**WHAT IS BEING ASKED:** Return every line of the data below word for word, including the punctuation.

**RECORDS FOR THE EXERCISE:**
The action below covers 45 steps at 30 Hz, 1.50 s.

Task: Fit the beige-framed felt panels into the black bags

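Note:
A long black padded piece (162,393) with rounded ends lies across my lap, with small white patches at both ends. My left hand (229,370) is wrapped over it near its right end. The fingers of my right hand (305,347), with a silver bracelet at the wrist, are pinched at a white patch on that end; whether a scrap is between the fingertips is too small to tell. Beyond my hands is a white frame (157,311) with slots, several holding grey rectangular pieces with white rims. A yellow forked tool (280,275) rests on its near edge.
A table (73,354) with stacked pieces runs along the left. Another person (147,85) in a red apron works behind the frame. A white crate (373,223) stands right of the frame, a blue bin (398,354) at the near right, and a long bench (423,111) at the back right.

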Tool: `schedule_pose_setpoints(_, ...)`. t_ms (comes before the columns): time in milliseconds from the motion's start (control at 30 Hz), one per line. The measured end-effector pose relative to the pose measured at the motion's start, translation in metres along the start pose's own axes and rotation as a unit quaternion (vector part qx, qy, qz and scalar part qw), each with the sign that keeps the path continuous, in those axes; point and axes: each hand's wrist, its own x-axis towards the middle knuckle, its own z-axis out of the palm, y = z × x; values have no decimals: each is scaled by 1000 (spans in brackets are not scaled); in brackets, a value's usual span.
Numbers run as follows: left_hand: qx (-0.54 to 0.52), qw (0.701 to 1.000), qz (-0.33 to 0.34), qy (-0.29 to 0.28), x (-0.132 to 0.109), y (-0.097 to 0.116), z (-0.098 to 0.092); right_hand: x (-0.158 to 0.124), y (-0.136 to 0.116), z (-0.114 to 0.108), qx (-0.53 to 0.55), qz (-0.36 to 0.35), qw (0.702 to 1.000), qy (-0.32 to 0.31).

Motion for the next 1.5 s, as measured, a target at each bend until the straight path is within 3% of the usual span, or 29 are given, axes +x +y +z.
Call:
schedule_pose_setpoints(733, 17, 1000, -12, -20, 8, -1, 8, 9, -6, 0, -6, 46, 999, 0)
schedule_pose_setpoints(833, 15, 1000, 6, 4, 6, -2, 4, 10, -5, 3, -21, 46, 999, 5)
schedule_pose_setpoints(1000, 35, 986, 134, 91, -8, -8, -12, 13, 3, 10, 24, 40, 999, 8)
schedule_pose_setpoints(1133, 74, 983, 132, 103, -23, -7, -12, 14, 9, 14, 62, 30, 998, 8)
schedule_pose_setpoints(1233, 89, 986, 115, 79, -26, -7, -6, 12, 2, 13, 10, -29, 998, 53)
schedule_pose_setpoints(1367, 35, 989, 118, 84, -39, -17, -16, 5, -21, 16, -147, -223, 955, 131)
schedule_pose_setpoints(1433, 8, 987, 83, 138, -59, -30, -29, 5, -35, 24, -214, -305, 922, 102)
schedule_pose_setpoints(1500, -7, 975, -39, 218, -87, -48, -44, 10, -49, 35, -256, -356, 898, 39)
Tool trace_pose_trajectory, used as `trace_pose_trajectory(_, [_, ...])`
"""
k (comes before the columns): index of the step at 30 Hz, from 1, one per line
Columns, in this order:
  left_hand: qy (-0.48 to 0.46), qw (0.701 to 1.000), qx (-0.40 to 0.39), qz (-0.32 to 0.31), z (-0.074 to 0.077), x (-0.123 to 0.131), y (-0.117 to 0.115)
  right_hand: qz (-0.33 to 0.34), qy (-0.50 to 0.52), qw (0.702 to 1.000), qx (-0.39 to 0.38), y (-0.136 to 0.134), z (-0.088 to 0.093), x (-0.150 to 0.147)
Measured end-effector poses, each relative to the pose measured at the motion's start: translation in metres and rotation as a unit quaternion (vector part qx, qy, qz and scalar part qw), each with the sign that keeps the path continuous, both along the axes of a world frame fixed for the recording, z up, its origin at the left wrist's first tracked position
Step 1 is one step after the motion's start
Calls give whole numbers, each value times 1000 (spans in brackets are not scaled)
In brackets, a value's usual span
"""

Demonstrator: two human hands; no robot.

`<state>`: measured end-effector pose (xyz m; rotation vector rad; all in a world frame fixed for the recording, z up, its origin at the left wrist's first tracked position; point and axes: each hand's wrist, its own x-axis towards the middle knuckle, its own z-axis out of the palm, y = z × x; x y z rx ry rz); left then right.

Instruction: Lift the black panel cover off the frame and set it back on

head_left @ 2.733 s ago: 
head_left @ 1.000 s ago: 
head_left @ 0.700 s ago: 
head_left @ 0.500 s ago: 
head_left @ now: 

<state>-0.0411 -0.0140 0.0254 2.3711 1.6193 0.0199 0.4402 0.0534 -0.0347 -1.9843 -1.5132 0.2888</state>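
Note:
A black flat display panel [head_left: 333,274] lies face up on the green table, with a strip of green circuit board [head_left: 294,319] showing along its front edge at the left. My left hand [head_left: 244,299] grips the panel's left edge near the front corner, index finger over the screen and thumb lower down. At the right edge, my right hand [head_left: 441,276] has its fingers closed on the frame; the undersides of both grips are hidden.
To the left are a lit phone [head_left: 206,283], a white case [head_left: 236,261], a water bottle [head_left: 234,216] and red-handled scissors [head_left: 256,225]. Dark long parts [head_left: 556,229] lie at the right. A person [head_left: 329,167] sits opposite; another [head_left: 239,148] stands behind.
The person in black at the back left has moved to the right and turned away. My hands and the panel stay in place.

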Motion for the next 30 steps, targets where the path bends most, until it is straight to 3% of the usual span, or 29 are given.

**COMPLETED EXERCISE:**
The action below covers 45 steps at 30 Hz, 1.50 s.

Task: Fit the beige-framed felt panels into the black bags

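Note:
A long black padded piece (162,393) with rounded ends lies across my lap, with small white patches at both ends. My left hand (229,370) is wrapped over it near its right end. The fingers of my right hand (305,347), with a silver bracelet at the wrist, are pinched at a white patch on that end; whether a scrap is between the fingertips is too small to tell. Beyond my hands is a white frame (157,311) with slots, several holding grey rectangular pieces with white rims. A yellow forked tool (280,275) rests on its near edge.
A table (73,354) with stacked pieces runs along the left. Another person (147,85) in a red apron works behind the frame. A white crate (373,223) stands right of the frame, a blue bin (398,354) at the near right, and a long bench (423,111) at the back right.
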
Tool: `schedule_pose_setpoints(_, ...)`. t_ms (comes before the columns): time in milliseconds from the motion's start (control at 30 Hz), one per line. The measured end-effector pose relative to the pose measured at the motion's start, translation in metres along the start pose's own axes and rotation as a unit quaternion (vector part qx, qy, qz and scalar part qw), each with the sign that keeps the path continuous, in those axes; point and axes: each hand's wrist, its own x-axis towards the middle knuckle, its own z-axis out of the palm, y = z × x; values have no decimals: each is scaled by 1000 (spans in brackets are not scaled); in brackets, a value's usual span.
Numbers run as follows: left_hand: qx (-0.54 to 0.52), qw (0.701 to 1.000), qz (-0.33 to 0.34), qy (-0.29 to 0.28), x (-0.132 to 0.109), y (-0.097 to 0.116), z (-0.098 to 0.092); right_hand: x (-0.158 to 0.124), y (-0.136 to 0.116), z (-0.114 to 0.108), qx (-0.53 to 0.55), qz (-0.36 to 0.35), qw (0.702 to 1.000), qy (-0.32 to 0.31).

Motion for the next 1.5 s, as measured, a target at each bend until the straight path is within 3% of the usual span, or 29 are given, axes +x +y +z.
Call:
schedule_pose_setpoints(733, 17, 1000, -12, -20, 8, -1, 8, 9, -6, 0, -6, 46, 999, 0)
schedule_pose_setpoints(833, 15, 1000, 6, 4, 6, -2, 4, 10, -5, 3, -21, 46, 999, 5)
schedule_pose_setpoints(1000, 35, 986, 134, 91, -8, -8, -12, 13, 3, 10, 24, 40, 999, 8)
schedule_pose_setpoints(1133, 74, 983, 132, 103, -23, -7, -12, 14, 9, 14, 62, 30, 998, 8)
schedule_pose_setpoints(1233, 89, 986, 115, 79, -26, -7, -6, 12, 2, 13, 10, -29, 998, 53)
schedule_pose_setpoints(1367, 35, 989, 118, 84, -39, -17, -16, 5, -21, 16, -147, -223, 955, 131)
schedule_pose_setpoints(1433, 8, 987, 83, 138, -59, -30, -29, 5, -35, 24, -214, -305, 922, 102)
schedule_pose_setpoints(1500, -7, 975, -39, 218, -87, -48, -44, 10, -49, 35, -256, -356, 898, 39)
Tool trace_pose_trajectory, used as `trace_pose_trajectory(_, [_, ...])`
"""
k (comes before the columns): index of the step at 30 Hz, from 1, one per line
Columns, in this order:
  left_hand: qy (-0.48 to 0.46), qw (0.701 to 1.000), qx (-0.40 to 0.39), qz (-0.32 to 0.31), z (-0.074 to 0.077), x (-0.123 to 0.131), y (-0.117 to 0.115)
  right_hand: qz (-0.33 to 0.34), qy (-0.50 to 0.52), qw (0.702 to 1.000), qx (-0.39 to 0.38), y (-0.136 to 0.134), z (-0.088 to 0.093), x (-0.150 to 0.147)
Measured end-effector poses, each relative to the pose measured at the motion's start: translation in metres and rotation as a unit quaternion (vector part qx, qy, qz and scalar part qw), each with the sign that keeps the path continuous, both along the axes of a world frame fixed for the recording, z up, its origin at the left wrist's first tracked position
Step 1 is one step after the motion's start
Calls give whole numbers, each value times 1000 (spans in brackets are not scaled)
In brackets, a value's usual span
"""

Demonstrator: two human hands; no robot.

`<state>`: measured end-effector pose (xyz m; rotation vector rad; all in a world frame fixed for the recording, z up, its origin at the left wrist's first tracked position; point and axes: each hand's wrist, its own x-axis towards the middle knuckle, its own z-axis out of the palm, y = z × x; x y z rx ry rz); left then right.

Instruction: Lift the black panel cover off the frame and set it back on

head_left @ 2.733 s ago: 
head_left @ 1.000 s ago: 
head_left @ 0.700 s ago: 
head_left @ 0.500 s ago: 
head_left @ now: 

<state>-0.0411 -0.0140 0.0254 2.3711 1.6193 0.0199 0.4402 0.0534 -0.0347 -1.9843 -1.5132 0.2888</state>
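Note:
A black flat display panel [head_left: 333,274] lies face up on the green table, with a strip of green circuit board [head_left: 294,319] showing along its front edge at the left. My left hand [head_left: 244,299] grips the panel's left edge near the front corner, index finger over the screen and thumb lower down. At the right edge, my right hand [head_left: 441,276] has its fingers closed on the frame; the undersides of both grips are hidden.
To the left are a lit phone [head_left: 206,283], a white case [head_left: 236,261], a water bottle [head_left: 234,216] and red-handled scissors [head_left: 256,225]. Dark long parts [head_left: 556,229] lie at the right. A person [head_left: 329,167] sits opposite; another [head_left: 239,148] stands behind.
The person in black at the back left has moved to the right and turned away. My hands and the panel stay in place.
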
Motion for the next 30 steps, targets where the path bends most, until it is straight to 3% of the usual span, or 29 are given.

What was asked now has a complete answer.